**What this task involves:**
Wherever "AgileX" shows up in the records below, copy the whole line.

(Records from a data source)
####
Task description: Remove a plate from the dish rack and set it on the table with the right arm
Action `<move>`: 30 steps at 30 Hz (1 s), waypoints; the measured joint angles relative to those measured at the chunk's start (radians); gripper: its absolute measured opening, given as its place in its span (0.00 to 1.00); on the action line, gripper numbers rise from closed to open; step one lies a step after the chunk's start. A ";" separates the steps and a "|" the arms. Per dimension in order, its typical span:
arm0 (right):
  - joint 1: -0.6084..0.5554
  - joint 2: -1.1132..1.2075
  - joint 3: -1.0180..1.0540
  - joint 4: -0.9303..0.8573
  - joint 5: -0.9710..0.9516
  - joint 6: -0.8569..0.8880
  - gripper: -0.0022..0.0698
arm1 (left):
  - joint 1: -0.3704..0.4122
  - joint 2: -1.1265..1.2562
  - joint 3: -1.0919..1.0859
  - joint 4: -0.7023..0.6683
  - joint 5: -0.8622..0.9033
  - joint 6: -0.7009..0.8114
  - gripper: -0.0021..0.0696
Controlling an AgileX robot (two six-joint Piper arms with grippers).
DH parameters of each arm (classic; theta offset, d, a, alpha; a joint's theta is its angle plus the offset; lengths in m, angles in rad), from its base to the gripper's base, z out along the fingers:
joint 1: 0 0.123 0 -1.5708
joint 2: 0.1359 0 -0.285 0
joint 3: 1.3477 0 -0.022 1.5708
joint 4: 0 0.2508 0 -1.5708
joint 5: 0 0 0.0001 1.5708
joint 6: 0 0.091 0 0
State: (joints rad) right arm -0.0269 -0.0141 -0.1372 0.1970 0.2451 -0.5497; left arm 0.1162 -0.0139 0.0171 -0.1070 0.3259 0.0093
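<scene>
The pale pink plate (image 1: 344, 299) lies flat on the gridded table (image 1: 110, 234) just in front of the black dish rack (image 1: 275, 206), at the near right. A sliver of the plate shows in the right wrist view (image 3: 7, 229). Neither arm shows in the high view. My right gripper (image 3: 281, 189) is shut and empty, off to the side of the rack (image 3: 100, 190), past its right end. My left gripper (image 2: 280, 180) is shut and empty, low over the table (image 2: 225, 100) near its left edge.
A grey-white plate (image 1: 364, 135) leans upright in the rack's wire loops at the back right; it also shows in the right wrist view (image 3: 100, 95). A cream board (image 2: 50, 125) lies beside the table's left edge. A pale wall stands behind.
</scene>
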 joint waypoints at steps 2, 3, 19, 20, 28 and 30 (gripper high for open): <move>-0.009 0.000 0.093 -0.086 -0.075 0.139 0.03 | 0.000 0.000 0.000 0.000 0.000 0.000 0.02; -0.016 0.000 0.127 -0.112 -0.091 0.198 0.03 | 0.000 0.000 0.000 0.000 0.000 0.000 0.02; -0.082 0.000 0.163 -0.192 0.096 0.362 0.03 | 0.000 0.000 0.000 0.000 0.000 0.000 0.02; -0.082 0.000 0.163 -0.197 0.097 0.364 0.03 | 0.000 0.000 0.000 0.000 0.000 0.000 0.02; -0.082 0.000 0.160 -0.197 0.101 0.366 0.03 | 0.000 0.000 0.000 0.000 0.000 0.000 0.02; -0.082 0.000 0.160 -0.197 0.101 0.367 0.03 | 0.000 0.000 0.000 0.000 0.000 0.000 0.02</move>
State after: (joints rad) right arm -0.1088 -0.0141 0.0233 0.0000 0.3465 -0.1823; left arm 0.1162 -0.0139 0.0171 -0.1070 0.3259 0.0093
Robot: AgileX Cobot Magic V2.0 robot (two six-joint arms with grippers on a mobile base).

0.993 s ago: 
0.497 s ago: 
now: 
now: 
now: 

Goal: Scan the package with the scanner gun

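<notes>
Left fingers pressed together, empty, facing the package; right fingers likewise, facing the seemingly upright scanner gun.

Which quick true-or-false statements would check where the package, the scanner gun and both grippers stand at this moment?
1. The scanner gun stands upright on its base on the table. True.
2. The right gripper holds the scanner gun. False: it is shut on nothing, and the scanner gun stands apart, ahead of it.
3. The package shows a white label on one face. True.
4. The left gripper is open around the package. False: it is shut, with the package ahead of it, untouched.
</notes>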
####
**Answer to the problem:**
Controlling an AgileX robot (two six-joint Piper arms with grippers).
Robot: AgileX Cobot Magic V2.0 robot (two six-joint arms with grippers on a mobile base).

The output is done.